**TASK DETAILS**
Some lines below may hold the string "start". Count them and give only the total.

**DATASET CONTENT**
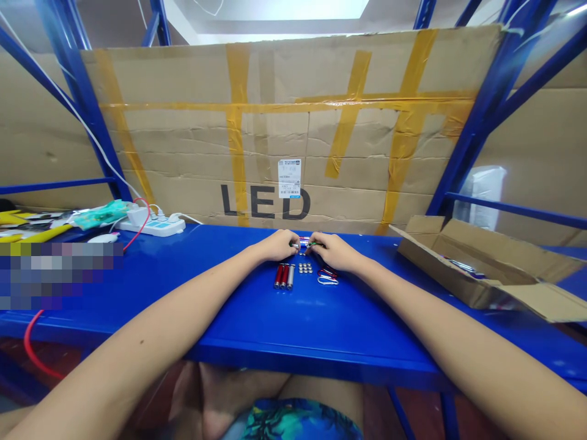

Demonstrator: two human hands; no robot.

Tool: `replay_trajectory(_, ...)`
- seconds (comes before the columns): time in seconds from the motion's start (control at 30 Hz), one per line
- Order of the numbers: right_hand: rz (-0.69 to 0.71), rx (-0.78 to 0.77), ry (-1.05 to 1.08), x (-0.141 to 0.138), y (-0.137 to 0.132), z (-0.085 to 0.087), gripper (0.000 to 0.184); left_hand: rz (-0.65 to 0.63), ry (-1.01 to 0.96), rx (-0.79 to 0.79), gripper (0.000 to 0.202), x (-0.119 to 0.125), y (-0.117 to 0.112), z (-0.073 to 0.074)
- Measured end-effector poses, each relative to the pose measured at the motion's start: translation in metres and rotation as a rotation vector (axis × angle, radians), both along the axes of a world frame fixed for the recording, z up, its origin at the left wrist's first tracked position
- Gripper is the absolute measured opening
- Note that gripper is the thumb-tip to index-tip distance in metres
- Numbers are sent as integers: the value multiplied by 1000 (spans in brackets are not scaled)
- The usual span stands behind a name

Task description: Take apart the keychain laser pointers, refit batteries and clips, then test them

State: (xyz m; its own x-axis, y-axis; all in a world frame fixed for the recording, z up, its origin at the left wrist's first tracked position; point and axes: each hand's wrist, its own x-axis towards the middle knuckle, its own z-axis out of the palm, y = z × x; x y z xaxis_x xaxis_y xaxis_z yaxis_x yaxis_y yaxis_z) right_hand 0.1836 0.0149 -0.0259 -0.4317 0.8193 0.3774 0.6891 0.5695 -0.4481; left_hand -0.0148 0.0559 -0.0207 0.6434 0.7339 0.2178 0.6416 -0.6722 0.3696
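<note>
At the back middle of the blue table, my left hand (279,245) is closed, with a small silver piece (295,245) at its fingertips. My right hand (337,251) is closed in a pinch close by; a bit of green and dark shows at its fingers, too small to name. Between the two hands lie shiny, purplish tubes (304,241), partly hidden. Nearer to me, red and silver metal tubes (284,277) lie side by side. Several small silver button cells (305,267) sit in rows beside them. Red and silver carabiners (328,278) lie below my right hand.
An open cardboard box (472,269) with metal items inside stands at the right. At the left are a white power strip (160,227), a red cable (137,229) and packaging (98,215). A big taped cardboard sheet (192,146) closes the back, between blue posts (87,104).
</note>
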Motion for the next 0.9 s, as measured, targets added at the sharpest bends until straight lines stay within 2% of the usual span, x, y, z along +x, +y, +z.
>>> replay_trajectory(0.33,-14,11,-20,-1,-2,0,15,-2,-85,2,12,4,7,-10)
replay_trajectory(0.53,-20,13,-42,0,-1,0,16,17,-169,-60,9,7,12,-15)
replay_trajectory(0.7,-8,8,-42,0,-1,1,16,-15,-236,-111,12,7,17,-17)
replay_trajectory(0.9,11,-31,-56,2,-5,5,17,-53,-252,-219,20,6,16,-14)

**REPLY TO THE EXERCISE**
2